Leonard argues that the trial court erred in continuing the trial date. More specifically, he challenges the trial court's Finding of Fact VIII, which stated, in part, `[Leonard's] attorney has spoken with the State's expert, but needs the State's report to adequately prepare for trial.' Clerk's Papers (CP) at 284. Leonard argues that this finding is contrary to his stated position that he did not need additional time to prepare for trial:

I have literally stacks of psychological evaluations from Western State on Mr. Leonard, as well as Dr. Nakashima's report, as well as I've spoke to Mr. Dunham two or three times in the last week about his at least early conclusions. And we have the report from our expert, Dr. Judd, so I feel comfortable going forward, provided the report from Dr. Dunham.

RP (11/15/01) at 37 (emphasis added). Although Leonard asked that the case proceed to trial, his request seems to have been conditioned on receipt of Dr. Dunham's report. The report was not complete at the time of the continuance hearing, but it was supposed to be ready by the time Dr. Dunham left for vacation on November 16.

We review a trial court's decision to grant a continuance for abuse of discretion. State v. Carson, 128 Wn.2d 805, 814, 912 P.2d 1016 (1996). The trial court abuses it discretion if its decision is based on untenable grounds or on untenable reasons. Carson, 128 Wn.2d at 814. `The unavailability of a material State witness is a valid ground for continuing a criminal trial where there is a valid reason for the unavailability, the witness will become available within a reasonable time, and there is no substantial prejudice to the defendant.' State v. Nguyen, 68 Wn. App 906, 914, 847 P.2d 936, review denied, 122 Wn.2d 1008 (1993). We find no abuse here.

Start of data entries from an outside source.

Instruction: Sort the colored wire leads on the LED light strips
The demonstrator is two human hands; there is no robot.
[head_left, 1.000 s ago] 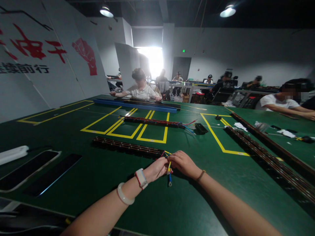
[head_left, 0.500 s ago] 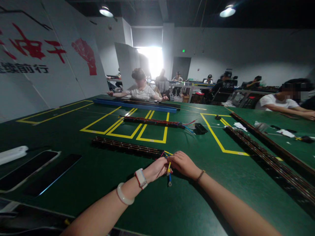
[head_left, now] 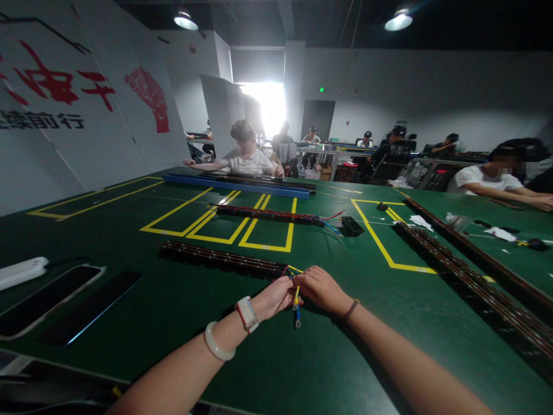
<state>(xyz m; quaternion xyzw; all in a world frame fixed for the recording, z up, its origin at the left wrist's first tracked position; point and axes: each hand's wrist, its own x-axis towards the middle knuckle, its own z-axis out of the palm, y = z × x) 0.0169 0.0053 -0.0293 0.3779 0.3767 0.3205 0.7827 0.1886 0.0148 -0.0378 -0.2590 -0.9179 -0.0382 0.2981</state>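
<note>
My left hand and my right hand meet over the green tabletop, fingers closed on a bunch of coloured wires. Yellow and blue wires with ring terminals hang below the fingers. The bunch comes out of the right end of a long dark wire-laid strip, which lies flat on the table to the left. Part of the wires is hidden inside the fingers.
Behind lies a second strip with red and blue wire ends, beside a black box. Long wired strips run along the right. Phones lie at left. A blue channel lies before a person seated across.
My hands stay nearly still, holding the same wires. Across the table, the person's arms have shifted slightly to the left.
</note>
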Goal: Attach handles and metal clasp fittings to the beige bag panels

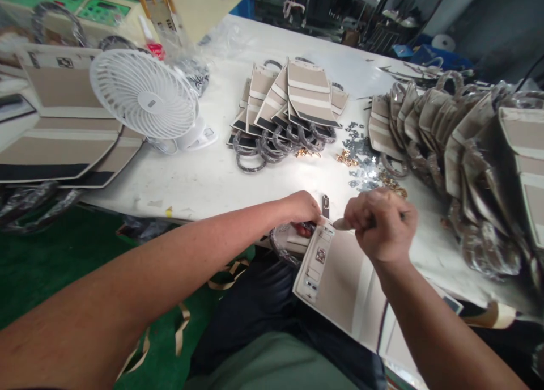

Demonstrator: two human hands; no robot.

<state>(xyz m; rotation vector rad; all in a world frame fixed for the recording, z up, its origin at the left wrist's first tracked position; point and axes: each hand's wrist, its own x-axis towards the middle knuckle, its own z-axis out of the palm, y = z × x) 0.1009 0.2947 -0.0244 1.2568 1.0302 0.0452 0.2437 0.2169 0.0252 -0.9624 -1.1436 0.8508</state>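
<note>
A beige bag panel [344,282] with white trim lies over my lap and against the table's front edge. My left hand [302,208] is closed on its top edge, beside a plastic-wrapped handle [283,245]. My right hand [380,225] is a fist around a thin metal tool [340,224] whose tip touches the panel's top corner. A small metal clasp [320,255] sits on the panel's trim.
A white fan [144,101] stands on the white table [204,180] at left. Stacks of beige panels lie at centre [297,98] and right [463,135]. Loose metal fittings [361,163] are scattered between them. Larger panels [59,135] lie far left.
</note>
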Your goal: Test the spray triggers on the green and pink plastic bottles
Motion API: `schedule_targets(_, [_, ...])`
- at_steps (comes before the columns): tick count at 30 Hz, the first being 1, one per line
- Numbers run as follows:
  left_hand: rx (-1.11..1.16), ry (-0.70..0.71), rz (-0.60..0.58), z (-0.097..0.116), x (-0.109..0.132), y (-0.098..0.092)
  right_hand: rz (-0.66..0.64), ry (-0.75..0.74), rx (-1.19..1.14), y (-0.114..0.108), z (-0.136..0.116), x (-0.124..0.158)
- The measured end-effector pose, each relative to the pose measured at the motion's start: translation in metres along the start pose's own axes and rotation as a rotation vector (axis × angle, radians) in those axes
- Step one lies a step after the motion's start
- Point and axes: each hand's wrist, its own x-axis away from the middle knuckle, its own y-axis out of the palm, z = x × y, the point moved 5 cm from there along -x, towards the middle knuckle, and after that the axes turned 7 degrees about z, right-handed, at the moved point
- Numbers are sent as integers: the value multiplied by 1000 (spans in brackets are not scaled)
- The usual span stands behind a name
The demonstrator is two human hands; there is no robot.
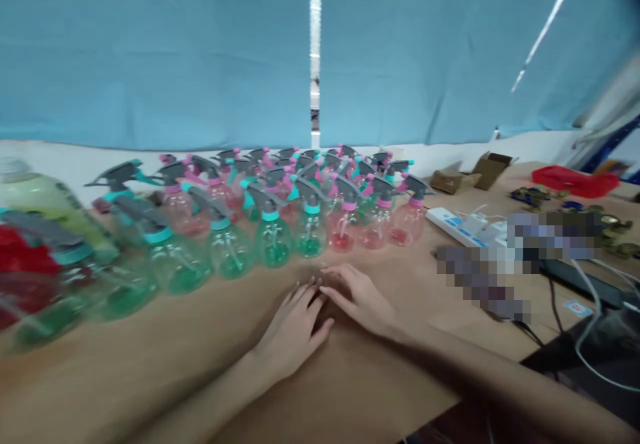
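My left hand [295,327] lies palm down on the brown table [210,357], fingers stretched forward and thumb apart. My right hand [363,297] rests beside it, its fingertips meeting or nearly meeting those of the left; nothing shows in either hand. Just beyond them stand rows of clear spray bottles with grey trigger heads. Nearest the fingers are a green-tinted spray bottle [311,234] with a turquoise collar and a pink-tinted spray bottle [343,229] with a pink collar. More green bottles [177,264] curve toward me at the left.
A large bottle of yellowish liquid [55,197] stands at far left. To the right lie a white power strip [455,227], cables [590,304], a small open cardboard box [493,169], a red plastic bag [575,181] and several metal pieces. A blue curtain [200,57] hangs behind.
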Motion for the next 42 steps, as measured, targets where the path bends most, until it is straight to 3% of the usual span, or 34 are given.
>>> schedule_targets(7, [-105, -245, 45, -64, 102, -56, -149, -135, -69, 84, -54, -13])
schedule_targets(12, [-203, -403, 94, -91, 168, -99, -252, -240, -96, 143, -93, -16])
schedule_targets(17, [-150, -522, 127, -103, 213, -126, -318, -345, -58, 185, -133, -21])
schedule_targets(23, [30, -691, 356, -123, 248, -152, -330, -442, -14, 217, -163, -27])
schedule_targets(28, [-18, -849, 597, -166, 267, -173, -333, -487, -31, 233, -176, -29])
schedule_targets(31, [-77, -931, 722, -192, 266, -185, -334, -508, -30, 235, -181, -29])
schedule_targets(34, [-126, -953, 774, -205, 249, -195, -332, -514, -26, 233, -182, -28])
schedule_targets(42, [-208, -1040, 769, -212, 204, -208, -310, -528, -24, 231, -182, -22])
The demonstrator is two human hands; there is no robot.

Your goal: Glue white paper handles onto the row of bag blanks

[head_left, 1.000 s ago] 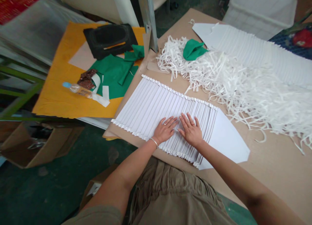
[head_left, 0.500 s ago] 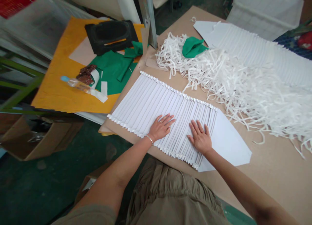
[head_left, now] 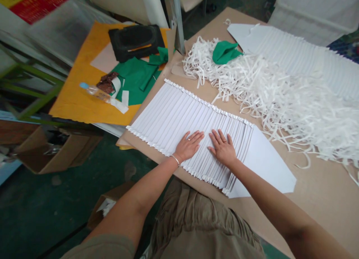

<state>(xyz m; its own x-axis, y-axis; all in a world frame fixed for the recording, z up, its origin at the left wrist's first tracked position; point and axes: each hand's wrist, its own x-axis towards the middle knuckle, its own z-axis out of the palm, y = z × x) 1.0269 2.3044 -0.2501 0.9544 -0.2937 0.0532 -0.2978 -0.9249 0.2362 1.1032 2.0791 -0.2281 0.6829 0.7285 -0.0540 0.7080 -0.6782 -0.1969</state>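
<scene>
A white pleated paper sheet lies flat on the brown table, its unfolded pointed end to the right. My left hand presses flat on the pleats, fingers stretched out, a bracelet on the wrist. My right hand lies flat beside it on the tighter pleats, fingers spread, holding nothing. The two hands are a few centimetres apart.
A big heap of white paper strips covers the table behind the sheet, with a green cloth scrap on it. A second pleated sheet lies farther back. At left an orange board carries green cloth, a bottle and a black tray.
My right hand slid right along the pleats, away from the left hand, then came back close beside it. My left hand stayed pressed in nearly the same spot.
</scene>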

In Carson, the court was analyzing the facts under CrR 3.3(d)(8), which allowed the trial court discretion to grant continuances for unavoidable or unforeseen circumstances in 1992.

Criminal Rule (`CrR') 3.3(h)(2) provides:

This was the court rule in effect in 2001, when the State refiled the charges on Leonard.

On motion of the State, the court or a party, the court may continue the case when required in the administration of justice and the defendant will not be substantially prejudiced in the presentation of the defense. The motion must be filed on or before the date set for trial or the last day of any continuance or extension granted pursuant to this rule. The court must state on the record or in writing the reasons for the continuance.

Dr. Dunham's prescheduled vacation was a valid reason for his unavailability at a new trial date within the continuance period to which Leonard had previously agreed. Dr. Dunham was due to return within a reasonable time, on November 26. The trial was expected to last seven to 10 days, so continuing the trial until Dr. Dunham's return would have carried the trial into December. Neither party wanted a December trial. Therefore, the trial court continued the trial until the first available date in January.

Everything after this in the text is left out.